• **Exercise prompt**
In the data that follows, count each line holding the string "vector"; answer with the number only.

• **Data to use**
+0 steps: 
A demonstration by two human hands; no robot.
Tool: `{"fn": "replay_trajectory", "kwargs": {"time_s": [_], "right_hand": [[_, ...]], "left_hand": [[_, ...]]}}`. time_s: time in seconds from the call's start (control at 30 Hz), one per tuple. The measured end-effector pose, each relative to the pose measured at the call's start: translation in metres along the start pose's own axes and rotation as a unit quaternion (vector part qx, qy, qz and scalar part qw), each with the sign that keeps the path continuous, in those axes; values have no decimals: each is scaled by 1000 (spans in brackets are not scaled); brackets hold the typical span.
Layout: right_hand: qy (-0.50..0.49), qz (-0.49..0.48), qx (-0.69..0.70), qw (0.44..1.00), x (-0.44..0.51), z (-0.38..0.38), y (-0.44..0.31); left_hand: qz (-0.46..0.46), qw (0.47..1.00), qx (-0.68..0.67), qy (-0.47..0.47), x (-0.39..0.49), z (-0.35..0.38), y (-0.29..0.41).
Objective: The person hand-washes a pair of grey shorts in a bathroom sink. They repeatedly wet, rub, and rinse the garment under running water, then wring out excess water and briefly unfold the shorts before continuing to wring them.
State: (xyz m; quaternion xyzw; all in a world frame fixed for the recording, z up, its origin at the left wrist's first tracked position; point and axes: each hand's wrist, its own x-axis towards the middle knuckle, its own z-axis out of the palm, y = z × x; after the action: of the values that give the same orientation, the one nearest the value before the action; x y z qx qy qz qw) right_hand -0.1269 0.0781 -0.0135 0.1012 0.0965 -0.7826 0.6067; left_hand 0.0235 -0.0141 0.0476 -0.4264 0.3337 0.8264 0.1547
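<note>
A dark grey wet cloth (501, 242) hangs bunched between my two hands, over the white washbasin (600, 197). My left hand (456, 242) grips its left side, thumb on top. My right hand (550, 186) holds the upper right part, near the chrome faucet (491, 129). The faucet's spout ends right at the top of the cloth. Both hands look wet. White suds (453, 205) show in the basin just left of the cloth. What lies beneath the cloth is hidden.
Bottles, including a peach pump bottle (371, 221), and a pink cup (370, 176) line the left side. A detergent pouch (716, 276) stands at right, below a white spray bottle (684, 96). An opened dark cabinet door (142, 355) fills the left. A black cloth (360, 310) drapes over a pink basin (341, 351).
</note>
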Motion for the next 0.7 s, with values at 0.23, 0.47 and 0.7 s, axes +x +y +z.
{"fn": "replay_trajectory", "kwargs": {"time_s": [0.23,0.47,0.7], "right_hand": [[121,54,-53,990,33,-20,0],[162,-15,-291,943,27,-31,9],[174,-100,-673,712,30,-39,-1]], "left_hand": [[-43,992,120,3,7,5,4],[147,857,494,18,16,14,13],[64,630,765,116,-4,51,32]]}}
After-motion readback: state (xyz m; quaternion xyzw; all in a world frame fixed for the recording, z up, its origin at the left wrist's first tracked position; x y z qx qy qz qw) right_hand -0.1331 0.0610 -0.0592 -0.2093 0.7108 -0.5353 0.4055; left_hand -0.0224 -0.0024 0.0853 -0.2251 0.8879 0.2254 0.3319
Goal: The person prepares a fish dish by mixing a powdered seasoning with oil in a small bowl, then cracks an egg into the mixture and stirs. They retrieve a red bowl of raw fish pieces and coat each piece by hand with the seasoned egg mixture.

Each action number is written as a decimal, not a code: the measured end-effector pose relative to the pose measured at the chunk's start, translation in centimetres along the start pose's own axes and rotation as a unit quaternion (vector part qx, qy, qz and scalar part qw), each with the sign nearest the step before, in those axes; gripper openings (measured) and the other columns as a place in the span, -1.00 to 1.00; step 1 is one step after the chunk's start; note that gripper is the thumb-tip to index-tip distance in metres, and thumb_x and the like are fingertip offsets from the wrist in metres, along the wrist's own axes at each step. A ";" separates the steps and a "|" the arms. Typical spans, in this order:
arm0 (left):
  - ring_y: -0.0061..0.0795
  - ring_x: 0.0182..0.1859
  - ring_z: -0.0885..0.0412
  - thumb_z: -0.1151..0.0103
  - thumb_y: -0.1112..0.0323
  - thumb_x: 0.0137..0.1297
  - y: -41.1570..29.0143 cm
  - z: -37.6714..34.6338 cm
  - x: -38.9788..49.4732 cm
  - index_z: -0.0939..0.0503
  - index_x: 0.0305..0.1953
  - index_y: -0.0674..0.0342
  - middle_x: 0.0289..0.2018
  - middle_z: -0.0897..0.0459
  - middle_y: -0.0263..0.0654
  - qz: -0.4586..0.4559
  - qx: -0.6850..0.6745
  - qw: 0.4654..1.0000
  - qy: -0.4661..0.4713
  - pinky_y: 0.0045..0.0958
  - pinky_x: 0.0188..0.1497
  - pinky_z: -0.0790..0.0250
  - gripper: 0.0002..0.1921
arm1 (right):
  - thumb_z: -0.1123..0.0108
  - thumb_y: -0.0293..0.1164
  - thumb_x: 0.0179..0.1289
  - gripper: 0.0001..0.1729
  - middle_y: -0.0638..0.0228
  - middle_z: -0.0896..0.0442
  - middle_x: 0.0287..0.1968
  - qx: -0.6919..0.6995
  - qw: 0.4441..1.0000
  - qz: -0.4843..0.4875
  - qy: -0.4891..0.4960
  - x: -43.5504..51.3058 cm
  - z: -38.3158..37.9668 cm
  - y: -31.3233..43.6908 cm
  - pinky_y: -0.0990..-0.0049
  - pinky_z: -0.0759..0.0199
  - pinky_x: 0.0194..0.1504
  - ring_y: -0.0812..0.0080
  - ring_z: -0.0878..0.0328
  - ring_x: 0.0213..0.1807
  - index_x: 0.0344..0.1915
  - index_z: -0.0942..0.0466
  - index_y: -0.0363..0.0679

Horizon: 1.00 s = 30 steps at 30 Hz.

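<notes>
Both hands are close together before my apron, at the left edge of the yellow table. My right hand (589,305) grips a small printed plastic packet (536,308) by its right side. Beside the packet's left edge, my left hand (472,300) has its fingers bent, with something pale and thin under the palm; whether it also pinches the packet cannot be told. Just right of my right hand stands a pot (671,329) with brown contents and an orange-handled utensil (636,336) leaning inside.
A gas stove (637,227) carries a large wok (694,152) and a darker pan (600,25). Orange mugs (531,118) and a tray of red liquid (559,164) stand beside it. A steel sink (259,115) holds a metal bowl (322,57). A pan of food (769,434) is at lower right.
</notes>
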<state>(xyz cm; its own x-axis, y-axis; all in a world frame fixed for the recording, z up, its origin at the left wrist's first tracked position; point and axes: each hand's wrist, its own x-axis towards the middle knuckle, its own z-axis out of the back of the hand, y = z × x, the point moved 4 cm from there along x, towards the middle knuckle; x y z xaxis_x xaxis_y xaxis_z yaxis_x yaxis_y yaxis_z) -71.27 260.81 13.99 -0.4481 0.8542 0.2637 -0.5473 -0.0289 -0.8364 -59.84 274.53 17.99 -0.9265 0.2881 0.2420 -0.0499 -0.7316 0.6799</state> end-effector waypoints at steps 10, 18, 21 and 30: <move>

• **Completed exercise**
2